* [Work instruction]
In the entries below, count every line with the word "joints". Return only the count.

* [Stored data]
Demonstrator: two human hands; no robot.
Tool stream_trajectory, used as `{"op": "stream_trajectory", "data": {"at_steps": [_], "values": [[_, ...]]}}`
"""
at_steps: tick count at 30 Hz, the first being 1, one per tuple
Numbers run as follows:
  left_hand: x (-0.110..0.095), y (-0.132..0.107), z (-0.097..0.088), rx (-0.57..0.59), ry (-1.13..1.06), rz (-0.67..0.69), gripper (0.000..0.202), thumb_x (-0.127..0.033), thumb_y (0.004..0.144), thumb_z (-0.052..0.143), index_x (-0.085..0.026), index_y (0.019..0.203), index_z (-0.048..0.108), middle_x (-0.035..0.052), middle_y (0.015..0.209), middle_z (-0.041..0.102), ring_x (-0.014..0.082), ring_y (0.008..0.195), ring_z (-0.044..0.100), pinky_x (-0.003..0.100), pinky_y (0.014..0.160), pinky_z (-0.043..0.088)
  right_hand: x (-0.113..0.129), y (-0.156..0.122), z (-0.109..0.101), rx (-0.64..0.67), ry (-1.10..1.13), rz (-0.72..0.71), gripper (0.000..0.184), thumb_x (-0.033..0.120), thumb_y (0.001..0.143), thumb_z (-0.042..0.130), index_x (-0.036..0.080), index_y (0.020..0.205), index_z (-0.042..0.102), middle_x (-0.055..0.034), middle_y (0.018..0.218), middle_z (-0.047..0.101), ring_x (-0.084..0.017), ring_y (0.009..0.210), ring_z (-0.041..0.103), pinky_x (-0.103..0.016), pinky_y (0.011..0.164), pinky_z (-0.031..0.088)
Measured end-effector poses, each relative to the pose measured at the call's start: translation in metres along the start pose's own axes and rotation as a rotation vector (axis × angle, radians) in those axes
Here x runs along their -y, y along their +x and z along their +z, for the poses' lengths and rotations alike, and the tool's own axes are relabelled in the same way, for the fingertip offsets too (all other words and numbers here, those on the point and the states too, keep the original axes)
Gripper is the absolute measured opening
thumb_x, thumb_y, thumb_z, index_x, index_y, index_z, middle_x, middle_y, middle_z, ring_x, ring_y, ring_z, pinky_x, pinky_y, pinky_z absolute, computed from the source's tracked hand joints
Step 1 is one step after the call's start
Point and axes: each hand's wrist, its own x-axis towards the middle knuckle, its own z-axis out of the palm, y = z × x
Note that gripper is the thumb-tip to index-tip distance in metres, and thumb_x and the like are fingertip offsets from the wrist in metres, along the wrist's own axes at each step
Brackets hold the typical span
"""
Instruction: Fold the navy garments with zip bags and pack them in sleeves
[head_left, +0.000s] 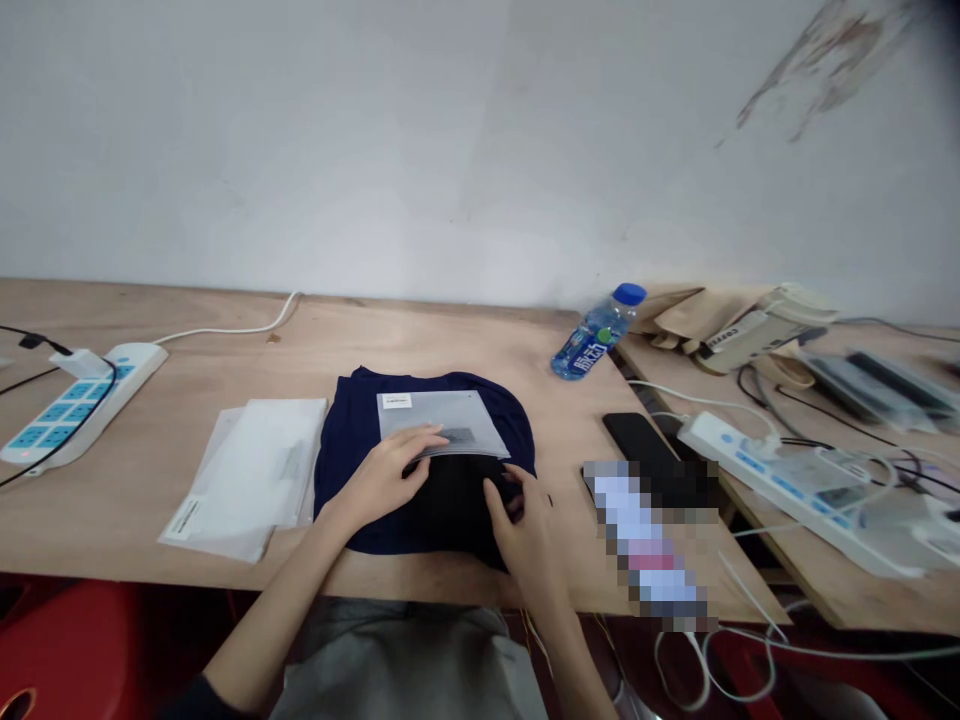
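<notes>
Wooden table [457,335] holds one navy garment [352,470] partly under one frosted plastic bag [442,420], left hand [386,475] open on the bag's edge, right hand [525,530] curled into the cloth, grip unclear, one stack of white bags [247,480] beside, one water bottle [598,332] beyond, white wall [375,150] behind.

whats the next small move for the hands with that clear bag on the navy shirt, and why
Probably slide the frosted translucent plastic bag slightly toward the body, over the folded dark navy fabric. The left hand has its fingers at the bag's lower edge and the right hand is at the fabric, so that edge looks ready to pass over.
</notes>
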Motion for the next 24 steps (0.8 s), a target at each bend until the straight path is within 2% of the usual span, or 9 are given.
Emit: {"op": "stream_trajectory", "data": {"at_steps": [2, 6, 10, 14, 17, 20, 24], "values": [[0.001, 0.008, -0.005, 0.062, -0.03, -0.011, 0.041, -0.013, 0.089, 0.049, -0.027, 0.126, 0.059, 0.0027, 0.138, 0.059, 0.0195, 0.131, 0.053, 0.042, 0.109, 0.046, -0.003, 0.011, 0.001, 0.108, 0.062, 0.095, 0.042, 0.049, 0.086, 0.055, 0.015, 0.11, 0.062, -0.0097, 0.093, 0.07, -0.016, 0.055, 0.056, -0.033, 0.058, 0.05], [0.003, 0.019, -0.004, 0.131, -0.028, -0.015, 0.043, -0.023, 0.089, 0.056, -0.028, 0.131, 0.057, 0.0034, 0.138, 0.059, 0.022, 0.131, 0.053, 0.044, 0.109, 0.045, -0.004, 0.033, -0.001, 0.285, 0.132, 0.075, 0.029, 0.046, 0.082, 0.056, 0.019, 0.084, 0.067, -0.004, 0.075, 0.068, -0.017, 0.056, 0.057, -0.03, 0.056, 0.045], [0.003, 0.025, 0.012, 0.173, 0.07, -0.033, 0.048, -0.021, 0.089, 0.055, -0.026, 0.137, 0.053, 0.0046, 0.141, 0.056, 0.0231, 0.13, 0.053, 0.045, 0.11, 0.044, -0.002, 0.043, 0.002, 0.301, 0.265, 0.076, 0.027, 0.046, 0.079, 0.06, 0.019, 0.078, 0.066, -0.0027, 0.069, 0.067, -0.018, 0.058, 0.058, -0.029, 0.057, 0.045], [0.004, 0.029, 0.024, 0.171, 0.035, -0.091, 0.041, -0.019, 0.095, 0.044, -0.028, 0.132, 0.058, 0.0013, 0.135, 0.061, 0.0224, 0.127, 0.056, 0.044, 0.105, 0.048, 0.006, 0.05, 0.003, 0.349, 0.489, 0.151, 0.03, 0.047, 0.076, 0.065, 0.017, 0.078, 0.07, -0.0036, 0.072, 0.071, -0.02, 0.065, 0.064, -0.029, 0.059, 0.048], [0.002, 0.032, 0.024, 0.12, -0.068, -0.086, 0.038, -0.022, 0.098, 0.041, -0.028, 0.13, 0.06, 0.0, 0.132, 0.063, 0.0214, 0.125, 0.057, 0.042, 0.104, 0.05, 0.015, 0.055, 0.003, 0.324, 0.544, 0.238, 0.029, 0.045, 0.073, 0.069, 0.017, 0.076, 0.073, -0.0047, 0.075, 0.074, -0.023, 0.072, 0.067, -0.031, 0.064, 0.052], [-0.002, 0.034, 0.022, 0.094, -0.134, -0.032, 0.039, -0.024, 0.099, 0.041, -0.028, 0.134, 0.056, -0.0002, 0.136, 0.06, 0.021, 0.129, 0.053, 0.043, 0.108, 0.047, 0.018, 0.058, 0.009, 0.21, 0.557, 0.265, 0.03, 0.044, 0.073, 0.07, 0.016, 0.079, 0.075, -0.0071, 0.079, 0.076, -0.026, 0.078, 0.07, -0.036, 0.072, 0.055], [-0.001, 0.032, 0.022, 0.125, -0.069, -0.04, 0.043, -0.021, 0.098, 0.04, -0.027, 0.138, 0.052, 0.003, 0.141, 0.056, 0.0213, 0.134, 0.049, 0.044, 0.112, 0.042, 0.014, 0.057, 0.019, 0.14, 0.574, 0.252, 0.034, 0.046, 0.077, 0.065, 0.014, 0.087, 0.073, -0.0113, 0.086, 0.076, -0.027, 0.083, 0.072, -0.039, 0.078, 0.057]]}}
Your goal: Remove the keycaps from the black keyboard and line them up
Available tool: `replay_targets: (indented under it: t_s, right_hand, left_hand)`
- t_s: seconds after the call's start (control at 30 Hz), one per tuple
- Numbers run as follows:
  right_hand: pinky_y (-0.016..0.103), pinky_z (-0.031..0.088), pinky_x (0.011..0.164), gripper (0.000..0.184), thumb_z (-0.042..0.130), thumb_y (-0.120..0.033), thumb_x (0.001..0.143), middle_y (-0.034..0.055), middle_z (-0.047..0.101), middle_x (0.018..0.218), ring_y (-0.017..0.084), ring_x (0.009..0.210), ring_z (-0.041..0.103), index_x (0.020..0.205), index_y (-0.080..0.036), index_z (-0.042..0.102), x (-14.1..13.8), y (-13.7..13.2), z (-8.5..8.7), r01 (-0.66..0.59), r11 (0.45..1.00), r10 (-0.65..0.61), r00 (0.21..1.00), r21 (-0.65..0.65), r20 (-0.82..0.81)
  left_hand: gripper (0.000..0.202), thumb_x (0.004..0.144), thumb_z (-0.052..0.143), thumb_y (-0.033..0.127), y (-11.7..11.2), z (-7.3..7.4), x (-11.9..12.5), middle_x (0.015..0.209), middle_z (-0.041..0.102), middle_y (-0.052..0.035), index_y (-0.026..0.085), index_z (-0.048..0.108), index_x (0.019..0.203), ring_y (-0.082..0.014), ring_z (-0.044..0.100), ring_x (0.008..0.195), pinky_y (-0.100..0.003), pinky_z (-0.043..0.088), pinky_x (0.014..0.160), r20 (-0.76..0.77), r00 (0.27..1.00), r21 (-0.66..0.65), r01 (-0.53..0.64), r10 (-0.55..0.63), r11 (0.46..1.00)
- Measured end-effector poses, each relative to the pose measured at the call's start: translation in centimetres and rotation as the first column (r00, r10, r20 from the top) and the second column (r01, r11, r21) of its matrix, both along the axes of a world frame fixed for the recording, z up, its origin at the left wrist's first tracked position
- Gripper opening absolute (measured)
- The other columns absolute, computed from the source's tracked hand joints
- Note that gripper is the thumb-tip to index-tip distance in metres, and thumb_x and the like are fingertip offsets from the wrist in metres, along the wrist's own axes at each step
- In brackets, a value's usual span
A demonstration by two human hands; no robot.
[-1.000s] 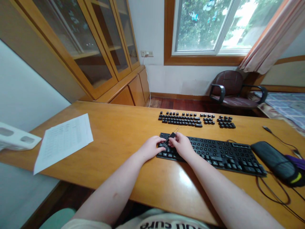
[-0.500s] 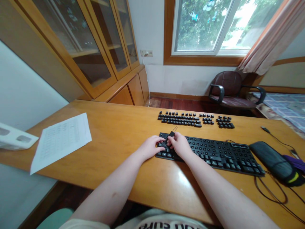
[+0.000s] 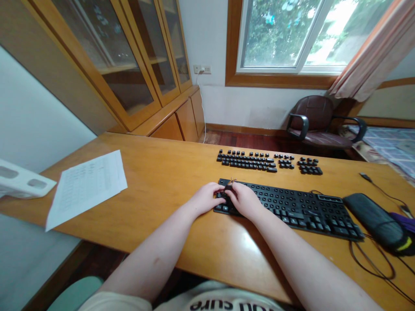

* [Result of this task]
2